### DIRECTIONS FOR THIS TASK
Below are the entries; give again exactly the lines from the one mentioning "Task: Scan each" through the one mentioning "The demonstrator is", inclusive.

### Records from a data collection
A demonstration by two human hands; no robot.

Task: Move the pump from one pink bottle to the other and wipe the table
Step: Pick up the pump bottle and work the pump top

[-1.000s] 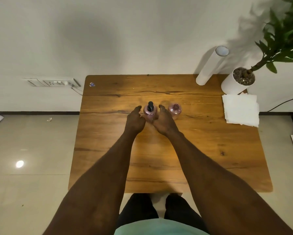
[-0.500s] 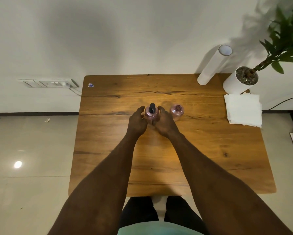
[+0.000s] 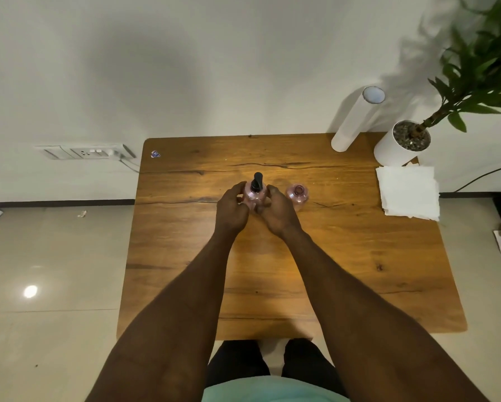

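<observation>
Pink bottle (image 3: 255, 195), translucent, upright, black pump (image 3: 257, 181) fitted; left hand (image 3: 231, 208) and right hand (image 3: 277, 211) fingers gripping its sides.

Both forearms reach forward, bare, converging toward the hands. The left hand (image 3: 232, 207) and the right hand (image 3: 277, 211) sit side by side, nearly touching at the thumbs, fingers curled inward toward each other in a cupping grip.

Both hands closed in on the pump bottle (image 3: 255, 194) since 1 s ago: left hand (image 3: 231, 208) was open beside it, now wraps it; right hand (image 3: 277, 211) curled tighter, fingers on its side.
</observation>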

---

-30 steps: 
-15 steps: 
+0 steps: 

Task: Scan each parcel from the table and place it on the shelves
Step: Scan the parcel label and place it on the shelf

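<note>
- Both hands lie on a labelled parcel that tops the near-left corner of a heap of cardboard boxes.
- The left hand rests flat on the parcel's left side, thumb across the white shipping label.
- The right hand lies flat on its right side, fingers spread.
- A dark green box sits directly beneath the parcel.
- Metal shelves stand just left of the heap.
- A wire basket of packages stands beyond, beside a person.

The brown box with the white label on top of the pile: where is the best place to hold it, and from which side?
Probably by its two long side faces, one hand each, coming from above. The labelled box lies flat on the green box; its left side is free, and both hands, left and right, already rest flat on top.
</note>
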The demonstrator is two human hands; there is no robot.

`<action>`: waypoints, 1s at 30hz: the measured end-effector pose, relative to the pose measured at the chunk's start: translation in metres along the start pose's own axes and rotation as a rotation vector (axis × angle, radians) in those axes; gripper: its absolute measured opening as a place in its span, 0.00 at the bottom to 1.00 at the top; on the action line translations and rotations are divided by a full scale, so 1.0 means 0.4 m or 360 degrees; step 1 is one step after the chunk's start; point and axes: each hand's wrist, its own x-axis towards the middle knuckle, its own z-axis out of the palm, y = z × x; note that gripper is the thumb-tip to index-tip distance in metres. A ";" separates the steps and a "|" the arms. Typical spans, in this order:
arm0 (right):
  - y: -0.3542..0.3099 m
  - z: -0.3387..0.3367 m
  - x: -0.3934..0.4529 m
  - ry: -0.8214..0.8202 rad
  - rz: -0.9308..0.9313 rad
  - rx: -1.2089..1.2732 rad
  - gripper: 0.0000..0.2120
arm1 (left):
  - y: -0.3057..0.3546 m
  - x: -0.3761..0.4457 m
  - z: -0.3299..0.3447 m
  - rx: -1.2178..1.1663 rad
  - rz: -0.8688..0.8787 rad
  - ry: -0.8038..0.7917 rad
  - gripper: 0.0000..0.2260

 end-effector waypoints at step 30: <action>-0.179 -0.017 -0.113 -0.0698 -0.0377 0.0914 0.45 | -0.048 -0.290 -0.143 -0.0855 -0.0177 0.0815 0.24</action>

### ANSWER SPACE
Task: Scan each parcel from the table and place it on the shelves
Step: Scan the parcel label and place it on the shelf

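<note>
- Both hands lie on a labelled parcel that tops the near-left corner of a heap of cardboard boxes.
- The left hand rests flat on the parcel's left side, thumb across the white shipping label.
- The right hand lies flat on its right side, fingers spread.
- A dark green box sits directly beneath the parcel.
- Metal shelves stand just left of the heap.
- A wire basket of packages stands beyond, beside a person.

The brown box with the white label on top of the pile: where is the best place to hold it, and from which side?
Probably by its two long side faces, one hand each, coming from above. The labelled box lies flat on the green box; its left side is free, and both hands, left and right, already rest flat on top.
</note>
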The demonstrator is two human hands; there is no robot.

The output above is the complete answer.